─── GIVEN DATA

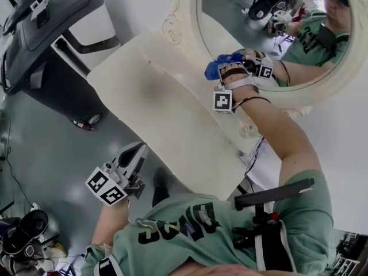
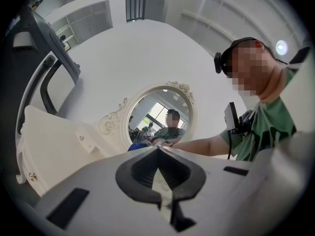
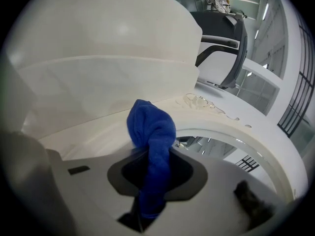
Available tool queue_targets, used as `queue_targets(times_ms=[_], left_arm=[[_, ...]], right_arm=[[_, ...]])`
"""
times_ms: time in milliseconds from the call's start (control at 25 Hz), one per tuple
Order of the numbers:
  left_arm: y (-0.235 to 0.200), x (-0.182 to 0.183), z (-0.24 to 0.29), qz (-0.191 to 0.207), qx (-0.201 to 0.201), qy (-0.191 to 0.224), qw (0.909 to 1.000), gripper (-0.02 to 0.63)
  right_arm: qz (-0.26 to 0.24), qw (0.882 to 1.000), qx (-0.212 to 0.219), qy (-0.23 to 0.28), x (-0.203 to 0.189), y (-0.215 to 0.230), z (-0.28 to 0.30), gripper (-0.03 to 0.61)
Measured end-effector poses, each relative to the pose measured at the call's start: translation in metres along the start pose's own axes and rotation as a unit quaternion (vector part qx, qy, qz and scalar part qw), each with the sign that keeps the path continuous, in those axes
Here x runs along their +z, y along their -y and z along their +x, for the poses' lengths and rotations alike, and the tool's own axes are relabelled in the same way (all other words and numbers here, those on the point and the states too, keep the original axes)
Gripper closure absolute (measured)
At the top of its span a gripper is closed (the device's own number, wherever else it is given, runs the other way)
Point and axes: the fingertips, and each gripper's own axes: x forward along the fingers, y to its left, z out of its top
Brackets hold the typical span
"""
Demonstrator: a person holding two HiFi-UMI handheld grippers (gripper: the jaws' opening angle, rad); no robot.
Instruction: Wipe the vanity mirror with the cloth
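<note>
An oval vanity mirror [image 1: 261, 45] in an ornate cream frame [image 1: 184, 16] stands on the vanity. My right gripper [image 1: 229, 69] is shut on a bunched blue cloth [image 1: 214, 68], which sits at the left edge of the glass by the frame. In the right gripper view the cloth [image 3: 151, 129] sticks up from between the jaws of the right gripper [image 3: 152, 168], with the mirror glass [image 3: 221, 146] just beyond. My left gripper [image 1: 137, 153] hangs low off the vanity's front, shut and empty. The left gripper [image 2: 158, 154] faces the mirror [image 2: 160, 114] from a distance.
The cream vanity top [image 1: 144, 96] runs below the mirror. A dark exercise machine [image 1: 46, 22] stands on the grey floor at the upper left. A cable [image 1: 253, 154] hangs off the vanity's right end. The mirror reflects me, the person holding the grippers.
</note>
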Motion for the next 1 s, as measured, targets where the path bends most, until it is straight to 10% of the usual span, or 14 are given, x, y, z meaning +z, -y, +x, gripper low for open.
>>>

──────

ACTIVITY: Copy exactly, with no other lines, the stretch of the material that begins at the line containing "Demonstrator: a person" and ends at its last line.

SOLUTION FOR THIS PROBLEM:
Demonstrator: a person holding two HiFi-UMI handheld grippers (gripper: the jaws' opening angle, rad); no robot.
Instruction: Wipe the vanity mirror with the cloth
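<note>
An oval vanity mirror [image 1: 261, 45] in an ornate cream frame [image 1: 184, 16] stands on the vanity. My right gripper [image 1: 229, 69] is shut on a bunched blue cloth [image 1: 214, 68], which sits at the left edge of the glass by the frame. In the right gripper view the cloth [image 3: 151, 129] sticks up from between the jaws of the right gripper [image 3: 152, 168], with the mirror glass [image 3: 221, 146] just beyond. My left gripper [image 1: 137, 153] hangs low off the vanity's front, shut and empty. The left gripper [image 2: 158, 154] faces the mirror [image 2: 160, 114] from a distance.
The cream vanity top [image 1: 144, 96] runs below the mirror. A dark exercise machine [image 1: 46, 22] stands on the grey floor at the upper left. A cable [image 1: 253, 154] hangs off the vanity's right end. The mirror reflects me, the person holding the grippers.
</note>
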Motion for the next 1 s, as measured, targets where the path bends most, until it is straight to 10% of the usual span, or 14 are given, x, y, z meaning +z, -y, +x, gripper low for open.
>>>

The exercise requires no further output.